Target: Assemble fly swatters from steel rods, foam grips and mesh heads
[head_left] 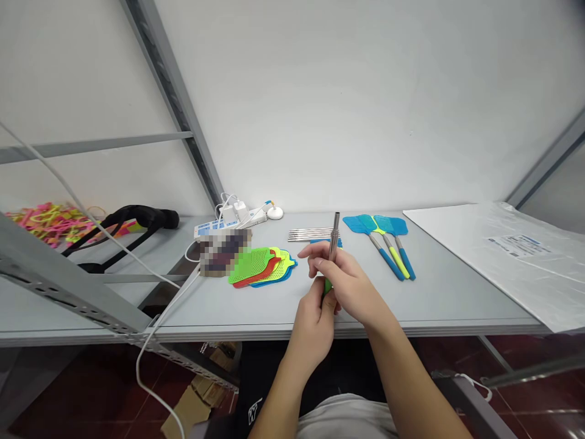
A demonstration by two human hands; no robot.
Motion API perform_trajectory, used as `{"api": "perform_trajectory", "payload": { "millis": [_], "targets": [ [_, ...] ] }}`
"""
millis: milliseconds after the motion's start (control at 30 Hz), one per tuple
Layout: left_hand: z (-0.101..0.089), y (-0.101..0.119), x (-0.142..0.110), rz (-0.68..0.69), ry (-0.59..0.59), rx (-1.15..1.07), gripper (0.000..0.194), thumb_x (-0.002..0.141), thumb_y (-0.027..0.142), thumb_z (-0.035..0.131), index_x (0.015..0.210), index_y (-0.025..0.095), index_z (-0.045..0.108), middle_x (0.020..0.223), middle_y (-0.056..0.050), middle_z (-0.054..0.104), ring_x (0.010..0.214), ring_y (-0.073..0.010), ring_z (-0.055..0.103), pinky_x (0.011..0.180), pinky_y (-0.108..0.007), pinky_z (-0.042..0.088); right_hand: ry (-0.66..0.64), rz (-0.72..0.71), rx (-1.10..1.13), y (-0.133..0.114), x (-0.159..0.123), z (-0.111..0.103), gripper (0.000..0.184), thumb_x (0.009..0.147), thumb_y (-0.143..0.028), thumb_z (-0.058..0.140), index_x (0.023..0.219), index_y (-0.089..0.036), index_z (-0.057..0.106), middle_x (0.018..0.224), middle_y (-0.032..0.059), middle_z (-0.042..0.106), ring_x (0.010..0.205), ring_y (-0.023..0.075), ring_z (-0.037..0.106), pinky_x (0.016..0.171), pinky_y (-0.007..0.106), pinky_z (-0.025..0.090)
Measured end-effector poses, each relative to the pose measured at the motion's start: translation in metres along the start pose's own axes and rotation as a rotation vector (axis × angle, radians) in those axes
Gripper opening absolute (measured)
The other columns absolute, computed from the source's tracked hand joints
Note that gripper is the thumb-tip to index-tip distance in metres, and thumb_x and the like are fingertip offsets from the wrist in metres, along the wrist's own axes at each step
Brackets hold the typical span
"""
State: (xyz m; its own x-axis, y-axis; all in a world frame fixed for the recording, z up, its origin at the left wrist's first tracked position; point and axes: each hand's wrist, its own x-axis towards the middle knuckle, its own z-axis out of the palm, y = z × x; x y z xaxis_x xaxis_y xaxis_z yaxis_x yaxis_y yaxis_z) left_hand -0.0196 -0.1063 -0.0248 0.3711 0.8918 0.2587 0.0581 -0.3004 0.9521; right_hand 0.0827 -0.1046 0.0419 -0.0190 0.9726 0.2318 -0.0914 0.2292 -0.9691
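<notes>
A fly-swatter handle with a metal tube (336, 228) and a green grip (328, 285) stands nearly upright over the front of the desk. My left hand (314, 314) is closed around the green grip, hiding most of it. Just above, my right hand (350, 283) closes on the metal tube, its index finger reaching out to the left. To the left lie loose perforated swatter heads in green (253, 265), red (265, 275), yellow (284, 263) and blue (276, 280). Several thin metal rods (311, 234) rest behind my hands, with blue grips partly hidden.
Assembled swatters (386, 244) with blue heads lie to the right. A white wrapped package (493, 256) covers the right side. Back left are a power strip (214, 228) with chargers and a blurred object (223, 253). A metal shelf post (77, 280) and white cable (155, 329) cross the left.
</notes>
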Motion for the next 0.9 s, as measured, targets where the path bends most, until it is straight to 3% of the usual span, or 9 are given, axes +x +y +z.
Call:
{"api": "perform_trajectory", "payload": {
  "millis": [67,133,233,333,433,500,600,767,900],
  "targets": [
    [-0.001,0.003,-0.002,0.012,0.007,0.015,0.028,0.099,0.039,0.042,0.108,0.019,0.059,0.069,0.003,0.051,0.056,-0.0111,0.04,0.053,-0.023,0.035,0.045,-0.071,0.024,-0.002,-0.004,-0.001,0.02,0.089,-0.029,0.059,0.108,-0.027,0.065,0.087,-0.0016,0.056,0.079,0.0126,0.054,0.073,0.027,0.046],
    [-0.004,0.006,-0.006,0.047,0.004,0.067,0.028,0.097,0.039,0.047,0.108,0.019,0.063,0.067,0.003,0.051,0.057,-0.0111,0.04,0.054,-0.023,0.034,0.114,-0.16,0.186,-0.009,-0.007,-0.004,0.016,0.088,-0.031,0.061,0.103,-0.025,0.066,0.074,-0.0037,0.052,0.07,0.0112,0.053,0.073,0.029,0.048],
    [-0.009,0.008,-0.011,0.112,-0.008,0.076,0.026,0.093,0.038,0.056,0.109,0.02,0.068,0.069,0.001,0.057,0.062,-0.0123,0.047,0.061,-0.024,0.04,0.186,-0.232,0.471,-0.022,-0.013,-0.005,0.02,0.092,-0.034,0.055,0.08,-0.021,0.064,0.052,-0.009,0.029,0.044,0.0066,0.031,0.051,0.023,0.044],
    [-0.012,0.007,-0.013,0.134,0.048,-0.222,0.038,0.093,0.049,0.052,0.111,0.02,0.068,0.077,-0.003,0.064,0.059,-0.0128,0.052,0.057,-0.025,0.044,0.235,-0.256,0.631,-0.029,-0.018,-0.001,0.038,0.095,-0.041,0.046,0.065,-0.02,0.057,0.048,-0.0097,0.018,0.038,0.0058,0.017,0.037,0.019,0.028],
    [-0.013,0.007,-0.01,0.09,0.203,-0.7,0.059,0.094,0.063,0.033,0.101,0.017,0.069,0.083,-0.009,0.066,0.067,-0.0166,0.059,0.06,-0.029,0.05,0.298,-0.27,0.699,-0.023,-0.02,0.009,0.046,0.097,-0.048,0.042,0.06,-0.021,0.05,0.045,-0.0101,0.016,0.036,0.0058,0.013,0.035,0.019,0.025],
    [-0.015,0.009,-0.008,0.032,0.265,-0.929,0.064,0.094,0.066,0.028,0.091,0.016,0.068,0.083,-0.009,0.065,0.077,-0.0193,0.061,0.07,-0.033,0.052,0.307,-0.272,0.714,-0.015,-0.021,0.017,0.049,0.097,-0.051,0.04,0.059,-0.021,0.047,0.044,-0.0101,0.017,0.036,0.0061,0.014,0.035,0.019,0.025],
    [-0.019,0.013,-0.008,-0.01,0.279,-1.078,0.065,0.091,0.07,0.029,0.087,0.017,0.066,0.082,-0.007,0.06,0.076,-0.0189,0.059,0.075,-0.037,0.052,0.266,-0.269,0.727,-0.008,-0.025,0.028,0.05,0.098,-0.051,0.039,0.058,-0.021,0.039,0.045,-0.0097,0.019,0.037,0.007,0.017,0.039,0.021,0.03],
    [-0.017,0.021,-0.013,0.017,0.274,-1.109,0.069,0.089,0.074,0.026,0.081,0.017,0.064,0.075,-0.005,0.054,0.073,-0.0172,0.055,0.073,-0.033,0.051,0.217,-0.296,0.71,-0.006,-0.03,0.036,0.051,0.098,-0.051,0.04,0.058,-0.021,0.031,0.046,-0.0099,0.018,0.04,0.0076,0.019,0.052,0.026,0.039],
    [-0.013,0.029,-0.019,0.02,0.337,-1.097,0.067,0.09,0.073,0.026,0.079,0.017,0.063,0.073,-0.004,0.052,0.074,-0.0171,0.054,0.074,-0.032,0.051,0.235,-0.223,0.71,-0.001,-0.027,0.037,0.051,0.098,-0.052,0.04,0.058,-0.021,0.029,0.046,-0.0108,0.016,0.04,0.0078,0.016,0.059,0.029,0.043]
  ]
}}
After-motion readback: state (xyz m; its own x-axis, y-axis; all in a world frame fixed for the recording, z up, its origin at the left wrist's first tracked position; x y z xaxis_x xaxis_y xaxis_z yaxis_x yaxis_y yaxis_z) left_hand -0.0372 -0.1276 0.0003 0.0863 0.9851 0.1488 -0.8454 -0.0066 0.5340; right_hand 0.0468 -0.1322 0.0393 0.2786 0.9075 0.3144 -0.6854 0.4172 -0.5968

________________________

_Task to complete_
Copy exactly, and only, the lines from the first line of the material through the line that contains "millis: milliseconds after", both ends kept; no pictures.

_Exercise solution_
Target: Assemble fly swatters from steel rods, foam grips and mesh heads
[head_left] 
A demonstration by two human hands; no robot.
Motion API perform_trajectory, used as `{"api": "perform_trajectory", "payload": { "millis": [_], "targets": [ [_, ...] ] }}`
"""
millis: milliseconds after the motion's start (control at 30 Hz), one per tuple

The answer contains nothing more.